Agriculture, the environment and rural development in southern Ukraine, today and before
Brian Kuns.
My field of research is agrarian and environmental change in the Global North. The main focus of my research has been to explore how and why agrarian structures, i.e. landownership patterns and the distribution of different types of and sizes of farms, are changing now and in the past, and what the consequences are for sustainability and rural development broadly defined. I situate this research in debates from critical political economy, which is a school of thought examining the interplay between economic forces, political power and social relations, and mapping out, among other things, how social differentiation and inequalities arise. In studying agrarian structures and how they change, I want to uncover how people who live and work in agricultural and forested landscapes express agency with respect to and otherwise experience and reflect on the changes they are a part of. I am also interested in the role of corporations in agriculture and forestry. I do this research in two countries – Ukraine and Sweden.
In this lecture, I will present a specific argument focusing mostly on Ukraine, and then more generally situate the specific argument within the research approaches mentioned above.
In terms of the specific argument, this lecture will present an agrarian history in an area in southern Ukraine from the 1800s to today, traversing several agricultural revolutions and upheavals in terms of land relations, farm organization, economics and technology. As such this lecture will touch on the Soviet collectivization of agriculture and its consequences (in the 1930s) and the dissolution of collective farms following recent, post-socialist land reforms and the consequences of this, with more emphasis being devoted to the latter period. Importantly, this lecture will connect historical events to debates about agrarian structure and political economy in general, and about land-ownership and optimal farm size and organization in particular. Furthermore, various factors shaping agrarian change in Ukraine in different historical periods will be highlighted. The lecture will also include a short description of how farming and the environment have been affected by the current war, which is the subject of my ongoing research.
I will demonstrate in this lecture how different kinds of farms, in terms of size and organization, are developing in Ukraine today and how land-ownership patterns shape this. I will also show how different farms use natural resources, and what the consequences of farm organization, landownership patterns and resource use are for sustainable and inclusive rural development. The ways in which history is important for understanding agrarian relations today will also be demonstrated. In particular, the way in which Soviet legacies are important for contextualizing and understanding what many consider to be Ukraine’s current “neo-liberal” turn in agriculture will be highlighted. Furthermore the lecture will demonstrate the continued relevance of history from the pre-Soviet period.

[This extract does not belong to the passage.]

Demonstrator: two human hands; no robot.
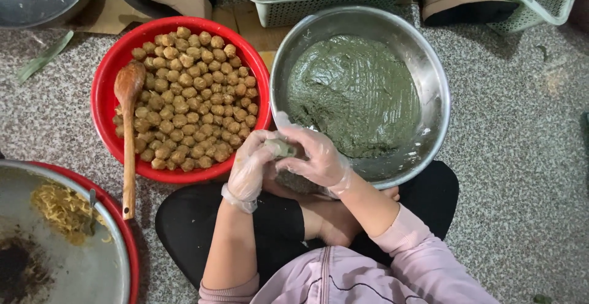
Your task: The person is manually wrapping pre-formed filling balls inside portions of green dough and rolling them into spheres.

These arguments are made with respect to a particular area, which is situated along the Dnipro river in southern Ukraine. This area enjoys some notoriety in Sweden, because it includes the village today that originally was settled by Swedes from Estonia in the 1780s, referred to in Swedish as Gammalsvenskby. In essence the historic Swedish settlement is used in this lecture as a prism for following key debates and events about agriculture, the environment and rural development in Ukraine.
I will conclude the lecture by sketching out my future research in Ukraine and Sweden.